13. A manufacturing management support program that enables a computer to function as a manufacturing management support system that assists in managing the production of products in a manufacturing line that performs multiple processes, The aforementioned computer, A specific data location candidate extraction unit extracts specific data location candidates from production plan lines for each product ID, which are formed by connecting the actual data for each product ID with straight lines, and from the production plan lines for each product ID, which are adjacent in the first axis direction and include turbulent flow locations in the second axis direction, where the production plan lines adjacent in the first axis direction are not parallel in the second axis direction. A group creation unit extracts and groups production plan lines that include at least a portion of the same specific data location candidate extracted by the specific data location candidate extraction unit. A priority setting unit sets the investigation priority of a specific data location area based on the time width indicating the width of each process in a specific data location area that defines the range for setting a new production plan line to laminarize the production plan line based on the production plan line grouped by the group creation unit, and the time difference for each process indicating the interval between each process in the production plan line that is not grouped.

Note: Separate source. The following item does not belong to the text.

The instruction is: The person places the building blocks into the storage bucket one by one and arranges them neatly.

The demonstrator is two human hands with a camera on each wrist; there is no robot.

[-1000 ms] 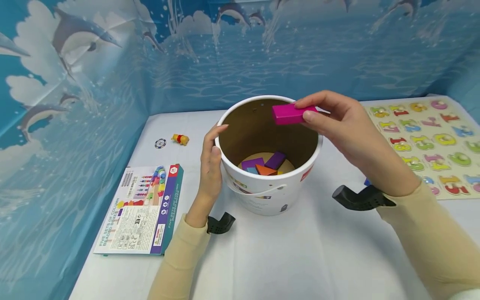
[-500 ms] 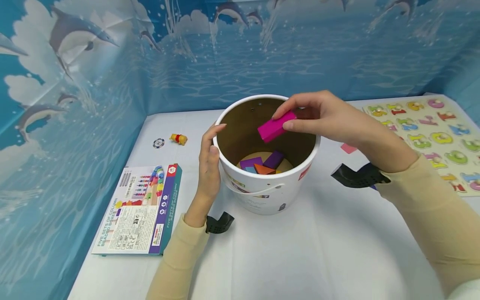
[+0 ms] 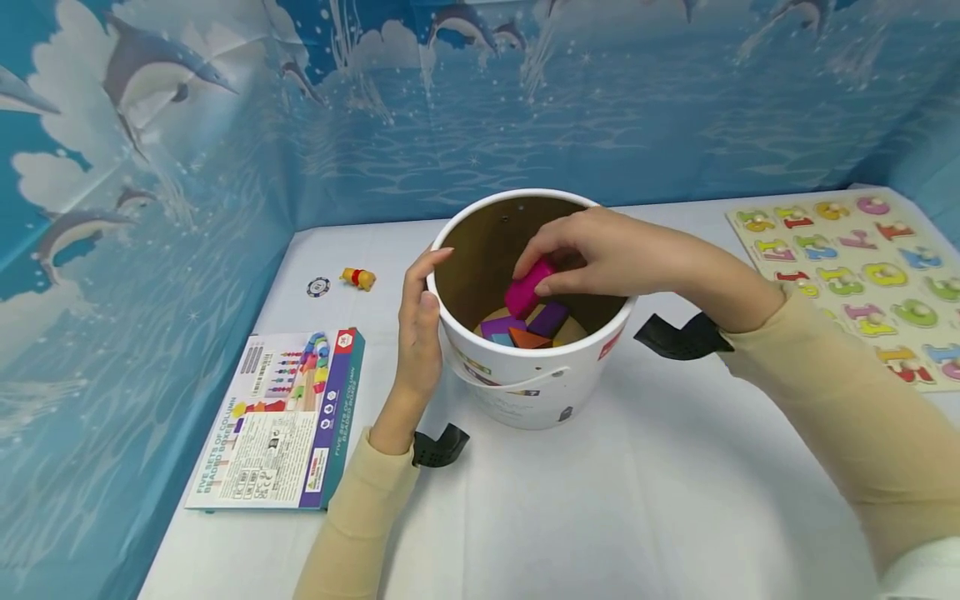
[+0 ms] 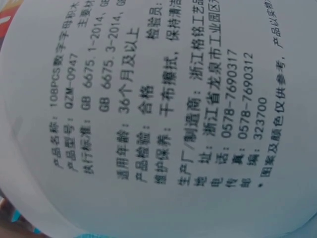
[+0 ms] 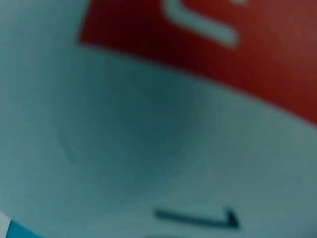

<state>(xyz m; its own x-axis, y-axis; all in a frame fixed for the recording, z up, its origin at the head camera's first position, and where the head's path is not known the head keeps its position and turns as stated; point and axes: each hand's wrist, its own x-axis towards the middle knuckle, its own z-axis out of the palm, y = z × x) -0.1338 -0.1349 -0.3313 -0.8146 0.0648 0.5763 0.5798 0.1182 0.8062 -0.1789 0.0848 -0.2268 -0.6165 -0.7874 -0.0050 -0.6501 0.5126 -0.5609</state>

To make it function as, The priority setting unit is, A specific data location candidate area is set by expanding the area for each group, which includes the production plan lines grouped by the group creation unit, to just before it first intersects with another production plan line in both the positive and negative directions of the first axis. The average of the process-specific time differences for the ungrouped pairs of production plan lines is calculated, and the margin area based on this average is excluded from the candidate area for the specific data location to set the specific data location area. The system calculates a first average of the time width of the set specific data location area over all the processes, and a second average of the time differences for each process in the margin area over all the processes, and sets the ratio of the first average to the second average as the investigation priority of the specific data location area. Manufacturing management support program.